[TASK OBJECTIVE] Go through the lines below and retype each one exactly.

▽

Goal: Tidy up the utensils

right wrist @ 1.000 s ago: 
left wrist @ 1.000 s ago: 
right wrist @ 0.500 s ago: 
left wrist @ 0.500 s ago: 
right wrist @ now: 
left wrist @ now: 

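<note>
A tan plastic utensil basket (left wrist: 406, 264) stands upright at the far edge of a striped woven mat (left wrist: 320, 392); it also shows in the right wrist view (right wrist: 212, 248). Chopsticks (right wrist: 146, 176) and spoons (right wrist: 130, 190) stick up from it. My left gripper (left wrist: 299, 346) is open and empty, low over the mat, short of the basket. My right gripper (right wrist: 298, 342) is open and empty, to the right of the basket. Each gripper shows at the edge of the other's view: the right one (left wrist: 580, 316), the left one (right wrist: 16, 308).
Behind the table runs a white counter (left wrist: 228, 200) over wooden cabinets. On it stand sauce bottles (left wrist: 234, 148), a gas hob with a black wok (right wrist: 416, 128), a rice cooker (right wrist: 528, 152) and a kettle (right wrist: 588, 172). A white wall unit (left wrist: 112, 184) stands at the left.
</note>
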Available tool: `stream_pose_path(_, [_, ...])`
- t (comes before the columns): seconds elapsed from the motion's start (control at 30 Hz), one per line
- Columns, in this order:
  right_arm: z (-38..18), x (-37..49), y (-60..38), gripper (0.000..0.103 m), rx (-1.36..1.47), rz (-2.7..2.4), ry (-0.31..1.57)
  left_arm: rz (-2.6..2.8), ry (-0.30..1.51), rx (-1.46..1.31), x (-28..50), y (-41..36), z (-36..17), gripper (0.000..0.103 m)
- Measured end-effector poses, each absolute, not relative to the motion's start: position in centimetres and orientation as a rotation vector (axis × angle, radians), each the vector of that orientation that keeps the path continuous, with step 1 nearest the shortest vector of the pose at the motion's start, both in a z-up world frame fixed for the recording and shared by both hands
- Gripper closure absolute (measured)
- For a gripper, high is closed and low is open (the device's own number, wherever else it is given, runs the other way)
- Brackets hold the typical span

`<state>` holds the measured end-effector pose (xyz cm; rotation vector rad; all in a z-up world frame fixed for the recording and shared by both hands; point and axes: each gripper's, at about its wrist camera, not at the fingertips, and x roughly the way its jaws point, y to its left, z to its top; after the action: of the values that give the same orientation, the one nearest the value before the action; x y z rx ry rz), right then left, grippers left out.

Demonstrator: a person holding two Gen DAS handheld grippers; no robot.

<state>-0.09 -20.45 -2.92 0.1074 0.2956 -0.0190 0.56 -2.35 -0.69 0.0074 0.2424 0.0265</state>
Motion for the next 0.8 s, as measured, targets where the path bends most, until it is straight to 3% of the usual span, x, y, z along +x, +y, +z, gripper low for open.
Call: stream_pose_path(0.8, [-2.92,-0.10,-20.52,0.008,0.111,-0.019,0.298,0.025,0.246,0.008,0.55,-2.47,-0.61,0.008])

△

[EXERCISE RESPONSE]
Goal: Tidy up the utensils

right wrist @ 1.000 s ago: 
left wrist @ 1.000 s ago: 
right wrist @ 0.500 s ago: 
left wrist @ 0.500 s ago: 
right wrist @ now: 
left wrist @ now: 

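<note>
A tan plastic utensil basket (left wrist: 406, 264) stands upright at the far edge of a striped woven mat (left wrist: 320, 392); it also shows in the right wrist view (right wrist: 212, 248). Chopsticks (right wrist: 146, 176) and spoons (right wrist: 130, 190) stick up from it. My left gripper (left wrist: 299, 346) is open and empty, low over the mat, short of the basket. My right gripper (right wrist: 298, 342) is open and empty, to the right of the basket. Each gripper shows at the edge of the other's view: the right one (left wrist: 580, 316), the left one (right wrist: 16, 308).
Behind the table runs a white counter (left wrist: 228, 200) over wooden cabinets. On it stand sauce bottles (left wrist: 234, 148), a gas hob with a black wok (right wrist: 416, 128), a rice cooker (right wrist: 528, 152) and a kettle (right wrist: 588, 172). A white wall unit (left wrist: 112, 184) stands at the left.
</note>
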Available tool: `stream_pose_path(_, [_, ...])`
- t (comes before the columns): seconds elapsed from the motion's start (control at 30 Hz), one per line
- Columns, in this order:
  right_arm: z (-38..18), x (-37..49), y (-60..38), gripper (0.000..0.103 m), rx (-1.36..1.47), rz (-2.7..2.4), ry (-0.31..1.57)
  left_arm: rz (-2.6..2.8), ry (-0.30..1.51), rx (-1.46..1.31), x (-28..50), y (-41..36), z (-36..17), gripper (0.000..0.103 m)
- Measured end-effector poses, each absolute, not relative to the motion's start: position in centimetres and orientation as a rotation vector (axis × angle, radians), each the vector of that orientation that keeps the path continuous, with step 1 nearest the shortest vector of the pose at the motion's start, both in a z-up world frame fixed for the recording and shared by both hands
- Gripper closure absolute (measured)
- For a gripper, high is closed and low is open (the device's own number, wherever else it is given, runs the other way)
- Brackets hold the typical span

`<state>` holds the measured end-effector pose (xyz cm; rotation vector rad; all in a z-up world frame fixed for the recording and shared by both hands; point and axes: each gripper's, at about its wrist camera, not at the fingertips, and x roughly the way its jaws point, y to its left, z to its top; after the action: of the values that give the same orientation, the one nearest the value before the action; x y z rx ry rz), right then left, grippers left out.

Demonstrator: a person holding two Gen DAS handheld grippers; no robot.

<state>-0.09 -20.45 -2.92 0.1074 0.2956 -0.0190 0.56 -2.35 -0.69 0.0074 0.2424 0.0265</state>
Motion for the next 0.8 s, as measured, targets where the path bends most, until it is straight to 3% of the usual span, x, y, z along +x, +y, +z, gripper low for open.
Call: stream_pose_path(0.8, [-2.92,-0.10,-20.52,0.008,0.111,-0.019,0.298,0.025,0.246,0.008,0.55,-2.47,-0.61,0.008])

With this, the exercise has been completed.